### Task to complete:
The entries below contain pictures. Write out only the lines from the line with "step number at" up to and including the line with "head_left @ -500", exactly, without them.

##### Material supplied

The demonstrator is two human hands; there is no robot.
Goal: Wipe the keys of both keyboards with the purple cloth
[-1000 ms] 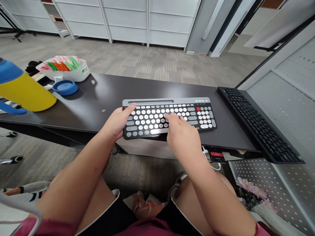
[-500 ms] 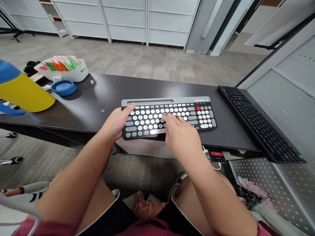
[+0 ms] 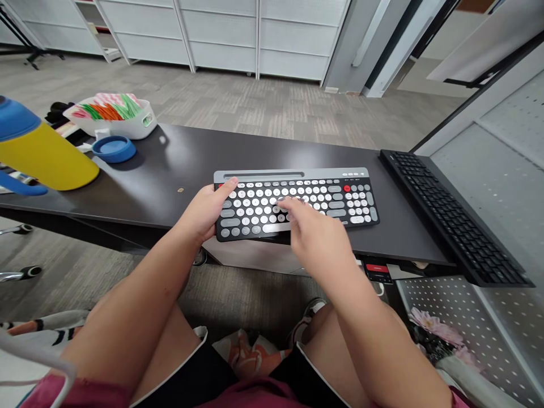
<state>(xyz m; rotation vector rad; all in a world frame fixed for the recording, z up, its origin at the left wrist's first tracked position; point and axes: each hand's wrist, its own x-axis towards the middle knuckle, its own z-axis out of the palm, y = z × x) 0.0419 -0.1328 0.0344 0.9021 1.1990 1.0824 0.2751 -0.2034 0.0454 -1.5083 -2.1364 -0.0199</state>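
Observation:
A black-and-grey keyboard (image 3: pixel 358 173) with round white and grey keys and a red key lies near the front edge of the dark table. My left hand (image 3: pixel 207 208) is closed around its left end, thumb on top and fingers underneath. Over the middle keys, my right hand (image 3: pixel 317 224) is bent with its fingers drawn together and the fingertips down at the keys. A small dark bit shows by those fingers. Whether they pinch something is too small and hidden to tell.
A black keyboard (image 3: pixel 454 218) lies slanted along the right side, beside a grey panel (image 3: pixel 493 153). To the left are a yellow-and-blue tumbler (image 3: pixel 51 156), a blue lid (image 3: pixel 114 148) and a white basket (image 3: pixel 142 126) of colourful items. A phone (image 3: pixel 377 272) sits below the table edge.
The view has shifted slightly, moving the scene a little to the right. My right hand has turned somewhat, its fingertips still at the middle keys. My left hand keeps its grip.

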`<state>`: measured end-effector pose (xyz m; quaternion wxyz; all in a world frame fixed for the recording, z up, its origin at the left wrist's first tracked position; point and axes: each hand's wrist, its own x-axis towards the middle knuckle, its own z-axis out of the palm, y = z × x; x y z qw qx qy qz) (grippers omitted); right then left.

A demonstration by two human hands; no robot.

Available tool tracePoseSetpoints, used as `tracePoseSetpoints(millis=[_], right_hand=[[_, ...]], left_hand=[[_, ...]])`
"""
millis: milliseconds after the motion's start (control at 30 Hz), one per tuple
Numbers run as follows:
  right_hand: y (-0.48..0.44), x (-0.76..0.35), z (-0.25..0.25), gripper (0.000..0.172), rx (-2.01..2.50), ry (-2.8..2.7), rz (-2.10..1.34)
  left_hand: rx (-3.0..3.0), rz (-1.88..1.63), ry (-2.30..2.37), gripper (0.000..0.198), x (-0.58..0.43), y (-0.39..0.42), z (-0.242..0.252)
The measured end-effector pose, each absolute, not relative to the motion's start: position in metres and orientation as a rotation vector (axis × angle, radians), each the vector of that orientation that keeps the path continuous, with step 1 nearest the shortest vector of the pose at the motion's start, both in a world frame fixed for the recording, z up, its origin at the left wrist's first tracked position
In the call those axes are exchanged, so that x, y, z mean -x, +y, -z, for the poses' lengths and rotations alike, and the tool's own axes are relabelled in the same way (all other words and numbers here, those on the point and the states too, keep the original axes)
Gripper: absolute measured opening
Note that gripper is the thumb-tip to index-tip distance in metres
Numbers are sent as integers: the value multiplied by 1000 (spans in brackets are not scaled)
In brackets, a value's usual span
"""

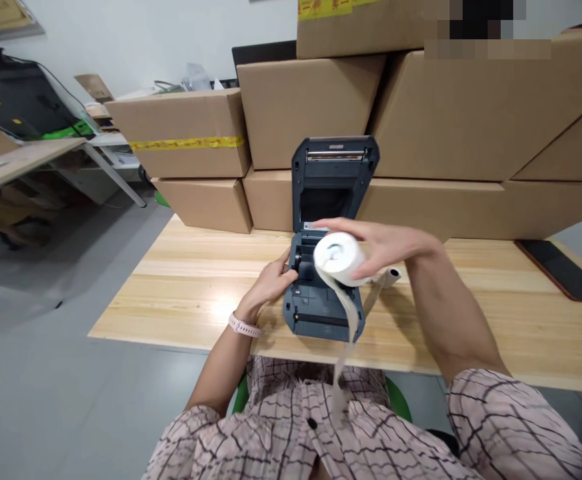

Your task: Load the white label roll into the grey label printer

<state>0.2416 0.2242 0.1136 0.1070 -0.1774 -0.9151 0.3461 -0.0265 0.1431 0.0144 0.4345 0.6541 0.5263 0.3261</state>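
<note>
A dark grey label printer (315, 303) stands on the wooden table (181, 293) with its lid (335, 175) swung up. My right hand (381, 243) is closed round a white paper roll (339, 258), held just above the printer's open bay. A loose strip of paper (349, 313) trails from the roll down over the printer's front towards my lap. My left hand (269, 283), with a pale wristband, grips the printer's left side, fingers curled at the inner edge.
Stacked cardboard boxes (315, 107) form a wall along the table's back edge, right behind the printer. A black flat item (561, 270) lies at the right. Another desk with equipment (15, 100) stands to the far left across grey floor.
</note>
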Motion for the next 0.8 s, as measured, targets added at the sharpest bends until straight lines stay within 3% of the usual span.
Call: tracePoseSetpoints(millis=[133,333,433,800], right_hand=[[221,-301,-124,107,615,-2310,-1077],[231,-343,-81,114,982,-1814,-1197],[243,-342,-58,119,1074,-1765,-1185],[257,-329,-5,107,1107,-1754,-1382]], left_hand=[[-1606,-838,1277,70,26,142,-16],[-1538,-849,1230,75,25,143,-15],[-1546,-877,1223,73,24,143,-16],[-1555,-846,1229,73,25,144,-17]])
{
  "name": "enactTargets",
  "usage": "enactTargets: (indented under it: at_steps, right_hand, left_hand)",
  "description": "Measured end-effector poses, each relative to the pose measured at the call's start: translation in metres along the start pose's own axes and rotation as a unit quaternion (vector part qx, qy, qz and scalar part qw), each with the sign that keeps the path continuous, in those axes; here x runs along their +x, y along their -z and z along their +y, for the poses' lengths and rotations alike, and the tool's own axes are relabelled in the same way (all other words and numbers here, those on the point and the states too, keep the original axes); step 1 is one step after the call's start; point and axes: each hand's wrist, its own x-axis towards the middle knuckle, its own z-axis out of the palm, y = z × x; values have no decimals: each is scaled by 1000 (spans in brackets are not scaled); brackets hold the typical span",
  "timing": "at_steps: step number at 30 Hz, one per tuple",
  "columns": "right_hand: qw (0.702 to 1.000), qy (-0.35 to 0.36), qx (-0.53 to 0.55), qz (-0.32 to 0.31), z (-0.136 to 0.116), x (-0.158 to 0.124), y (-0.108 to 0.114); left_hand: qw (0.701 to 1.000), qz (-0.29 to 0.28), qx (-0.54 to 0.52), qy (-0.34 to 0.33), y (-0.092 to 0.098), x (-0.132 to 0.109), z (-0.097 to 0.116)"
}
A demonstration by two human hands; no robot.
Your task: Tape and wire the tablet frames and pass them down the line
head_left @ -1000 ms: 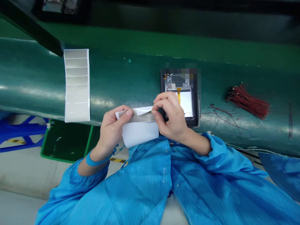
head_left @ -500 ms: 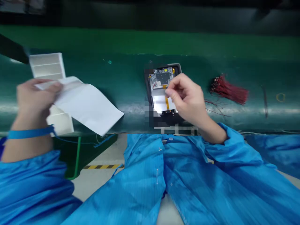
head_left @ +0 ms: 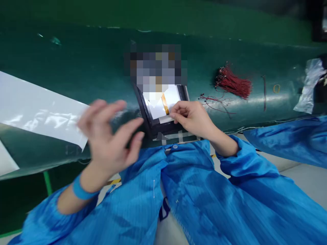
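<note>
A dark-cased electronic device (head_left: 150,131) lies on the green bench in front of me; its upper half is pixelated. Inside it is a bright silvery panel (head_left: 156,108) crossed by a strip of orange tape (head_left: 165,103). My right hand (head_left: 192,117) is at the device's lower right, thumb and forefinger pinched on the end of a small white strip (head_left: 165,119). That strip lies along the panel's lower edge. To the left of the casing, my left hand (head_left: 109,136) is in the air, blurred, with its fingers apart and nothing in them. A blue band (head_left: 83,189) circles that wrist.
A white sheet (head_left: 43,112) lies on the bench at the left. Right of the device are loose red wires (head_left: 217,100), a red wire bundle (head_left: 233,83), a yellow rubber band (head_left: 276,88) and a clear plastic bag (head_left: 309,86).
My left hand has let go of the white sheet and moved right towards the device. My right hand has moved down to the panel's lower edge. The view has shifted right.
</note>
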Motion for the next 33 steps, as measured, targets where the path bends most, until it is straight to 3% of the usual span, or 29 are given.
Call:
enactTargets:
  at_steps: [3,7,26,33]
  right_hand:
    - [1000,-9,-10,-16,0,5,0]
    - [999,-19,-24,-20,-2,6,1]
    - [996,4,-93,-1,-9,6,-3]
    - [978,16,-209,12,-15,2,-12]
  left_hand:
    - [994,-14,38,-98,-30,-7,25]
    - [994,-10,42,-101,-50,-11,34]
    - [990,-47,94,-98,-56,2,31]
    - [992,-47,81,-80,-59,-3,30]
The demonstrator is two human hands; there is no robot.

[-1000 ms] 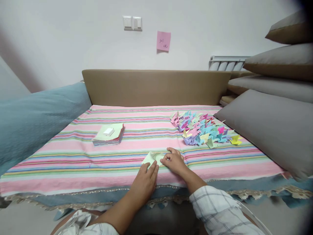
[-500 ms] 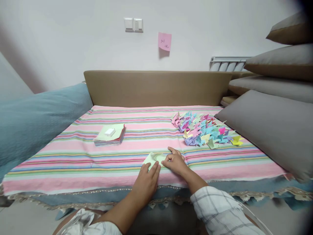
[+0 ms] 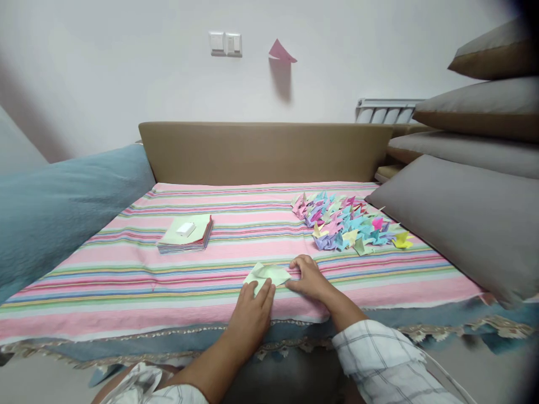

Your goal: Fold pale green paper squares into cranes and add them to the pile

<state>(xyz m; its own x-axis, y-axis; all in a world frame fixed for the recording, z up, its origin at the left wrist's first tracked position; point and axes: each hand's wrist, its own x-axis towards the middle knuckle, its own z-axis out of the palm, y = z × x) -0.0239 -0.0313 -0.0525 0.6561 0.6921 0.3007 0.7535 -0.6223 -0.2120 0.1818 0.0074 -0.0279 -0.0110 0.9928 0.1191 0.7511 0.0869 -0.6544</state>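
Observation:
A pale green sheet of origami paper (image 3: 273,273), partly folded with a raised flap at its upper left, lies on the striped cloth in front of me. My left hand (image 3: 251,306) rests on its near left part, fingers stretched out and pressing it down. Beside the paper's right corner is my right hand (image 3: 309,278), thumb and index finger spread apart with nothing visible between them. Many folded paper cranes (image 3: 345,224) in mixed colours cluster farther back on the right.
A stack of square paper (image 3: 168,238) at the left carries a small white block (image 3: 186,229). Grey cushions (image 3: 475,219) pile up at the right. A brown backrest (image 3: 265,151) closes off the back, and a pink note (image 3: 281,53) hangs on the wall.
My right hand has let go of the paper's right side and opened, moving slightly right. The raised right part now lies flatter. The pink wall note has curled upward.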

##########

### Result for this task:
  "timing": "at_steps: step number at 30 Hz, one per tuple",
  "columns": "right_hand: qw (0.702 to 1.000), qy (-0.35 to 0.36), qx (-0.53 to 0.55), qz (-0.32 to 0.31), z (-0.136 to 0.116), x (-0.158 to 0.124), y (-0.108 to 0.114); left_hand: qw (0.701 to 1.000), qz (-0.29 to 0.28), qx (-0.54 to 0.52), qy (-0.34 to 0.33), y (-0.092 to 0.098), x (-0.132 to 0.109), z (-0.097 to 0.116)"
}
A demonstration by two human hands; no robot.
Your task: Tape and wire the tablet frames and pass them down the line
head_left @ -1000 ms: 
head_left @ -500 ms: 

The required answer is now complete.